Cette crête du Cordonello... J'y ai pas mal réfléchi par la suite. Quand on regarde la carte, il faut quand même se dire que le type a un problème dans sa tête pour passer versant Logoniello à la vision des courbes de niveau alors que ça ressemble à une "promenade" du côté Pinara.
Si tu regardes la photo choisie par Philippe pour illustrer l'article, il s'agit de l'arête nord du Cordonello. On voit bien ce couloir herbeux qui remonte à droite de la première cime. Je suis sûr que c'est par là qu'il fallait passer. Derrière j'imagine que ce n'est pas trop méchant (je dis bien "j'imagine").
De toutes façons, il faut toujours faire gaffe aux descriptifs de Fabrikant (à mon humble avis). Il ne se mettait pas trop au niveau du commun des mortels et avait tendance, me semble t-il, à sous-coter les difficultés de ses topos.
David,
Félicitations pour cette boucle superbe, réalisée au cœur de la "Corse Sauvage" ! Finalement, le hasard fait bien les choses car, même si tu n'as pas dormi, la première nuit, dans les cabanes de Vetta di Muro, tu as eu la récompense, le lendemain matin, d'être réveillé par ce fier mouflon, et même de pouvoir le photographier... Une telle rencontre n'aurait jamais eu lieu si tu avais trouvé les cabanes des curistes !
J'ai relu la description, par Fabrikant, de la traversée N-S de l'Arête du Cornodello (itinéraire A38) : classée comme "facile" et "pouvant être parcourue de bout en bout sans difficulté particulière". Ce qui me surprend, c'est que Fabrikant recommande
... mais, en découvrant les photos de David, je reste perplexe devant un itinéraire qui n'a vraiment rien d'évident, à première vue !En tout cas, il y a matière à exploration, et peut-être une alternative à l'interminable sentier qui monte au Col de Serra Piana par les Bergeries de Cabane... enfin, pour Fabrikant !
Sylvain
Là aussi, le canyon de Paratella est considéré par les canyoneurs corses comme une "bouse"...A faire en remontée donc :reyes: et en en profitant pour faire le sommet de Punta di Mantellucciu.
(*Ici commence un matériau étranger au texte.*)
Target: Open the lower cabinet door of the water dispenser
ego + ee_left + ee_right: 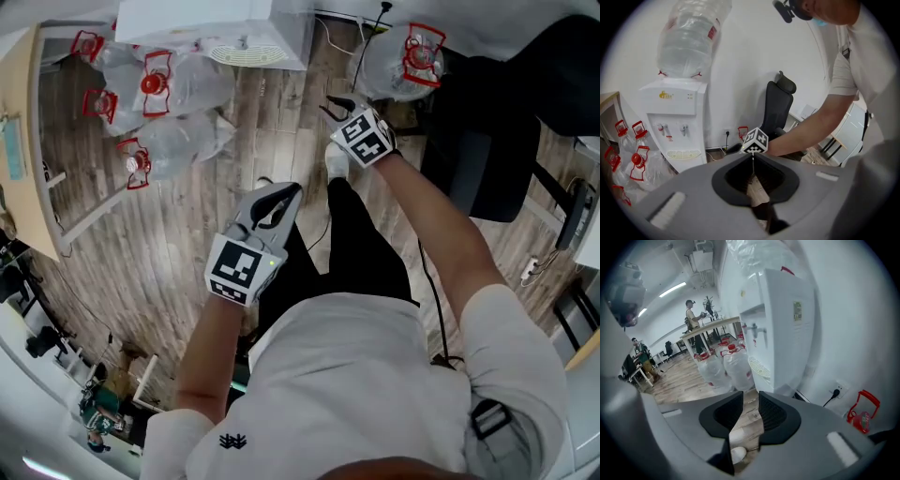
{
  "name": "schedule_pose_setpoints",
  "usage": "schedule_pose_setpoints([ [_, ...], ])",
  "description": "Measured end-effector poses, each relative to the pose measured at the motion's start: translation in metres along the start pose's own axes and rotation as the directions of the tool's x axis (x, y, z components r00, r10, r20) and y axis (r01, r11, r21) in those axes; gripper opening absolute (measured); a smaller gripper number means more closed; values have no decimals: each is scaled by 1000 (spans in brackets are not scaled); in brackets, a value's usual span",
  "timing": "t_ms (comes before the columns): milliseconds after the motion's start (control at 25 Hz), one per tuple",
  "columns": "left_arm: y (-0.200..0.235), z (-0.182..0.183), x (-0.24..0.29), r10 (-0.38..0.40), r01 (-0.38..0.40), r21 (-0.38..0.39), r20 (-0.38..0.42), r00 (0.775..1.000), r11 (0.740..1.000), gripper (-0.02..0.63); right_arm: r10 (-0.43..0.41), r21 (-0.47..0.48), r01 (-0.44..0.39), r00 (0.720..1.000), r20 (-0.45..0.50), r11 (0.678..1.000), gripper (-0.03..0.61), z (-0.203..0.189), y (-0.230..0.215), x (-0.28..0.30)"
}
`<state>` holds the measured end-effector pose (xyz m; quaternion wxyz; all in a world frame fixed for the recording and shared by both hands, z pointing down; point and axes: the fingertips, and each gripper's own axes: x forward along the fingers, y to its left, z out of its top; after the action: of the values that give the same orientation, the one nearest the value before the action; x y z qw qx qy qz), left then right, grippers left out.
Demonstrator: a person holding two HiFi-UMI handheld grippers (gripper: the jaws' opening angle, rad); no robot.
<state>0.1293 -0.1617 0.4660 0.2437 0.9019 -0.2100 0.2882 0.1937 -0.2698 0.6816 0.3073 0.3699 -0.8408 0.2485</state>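
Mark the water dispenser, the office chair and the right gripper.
water dispenser (675,110): left gripper view, white front panel.
office chair (777,110): left gripper view, black backrest.
right gripper (750,399): right gripper view, gap between its open jaw tips.

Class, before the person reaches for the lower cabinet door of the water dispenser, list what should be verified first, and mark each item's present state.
1. Jaws of the right gripper apart, nothing between them: ok.
2. The left gripper carries nothing, jaws together: ok.
3. Right gripper up against the water dispenser: not ok, floor lies between them.
4. Lower cabinet door in sight: cannot tell, the grippers' bodies hide the dispenser's base.
5. Room for the door to swing past the bottles beside it: cannot tell.
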Motion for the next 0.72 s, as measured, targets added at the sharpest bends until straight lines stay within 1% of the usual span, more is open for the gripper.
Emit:
schedule_pose_setpoints([
  [120,13,-9,20,-8,8,4,-4,1000,1000,55,4,-13,-4,1000,-20,1000,95,-9,-23,45],
  [320,43,-29,42,-7,6,-7,-11,1000,1000,55,-5,-30,3,998,-64,1000,100,-26,-57,113],
  [400,53,-33,47,2,-2,-35,-10,1000,999,55,-10,-39,7,997,-76,999,110,-32,-69,135],
  [480,60,-35,51,2,-3,-85,-7,1000,996,55,-16,-57,10,996,-90,998,121,-35,-79,155],
  [520,64,-37,51,1,-2,-97,-7,1000,995,55,-16,-67,10,995,-97,998,123,-36,-83,165],
  [640,74,-45,55,0,-5,-101,-49,999,995,55,-17,-80,8,993,-118,997,124,-40,-94,191],
  [720,82,-52,57,4,-10,-111,-59,998,994,55,-26,-72,17,991,-132,997,133,-44,-104,204],
])
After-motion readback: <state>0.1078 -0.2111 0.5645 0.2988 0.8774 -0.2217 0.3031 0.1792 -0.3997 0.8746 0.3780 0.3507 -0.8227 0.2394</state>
plus que les falaises et autres incertitudes de franchissement, ce sont vraiment les rencontres "animales" qui m'auront marqué.
Ce mouflon avait carrément une gueule d'acteur de cinéma et les taureaux croisés bave au lèvres étaient encore plus imposants...
Mes vidéos pour capter le son de leurs mugissements sont malheureusement trop mauvaises et la qualité audio désastreuse. C'est dommage.
Entre Paradella et Paratella, il n'y avait qu'un pas orthographique que je compte combler au plus tôt ;)
La photo du mouflon de Vetta di Muru a de la gueule quand même :!:
@david :
Bah, la visite du ruisseau de Paradella devait bien valoir le détour, non ? ;-)
bah!!! c'est moins pire que l'usine.
Et à l'usine pourtant je suis payé pour y'aller ;)
Et tu m'avais quand même sacrément défriché l'itinéraire (sauf le Y où j'y suis allé de mon improvisation).
Encore toutes mes félicitations sur cette aventure (in)humaine !!!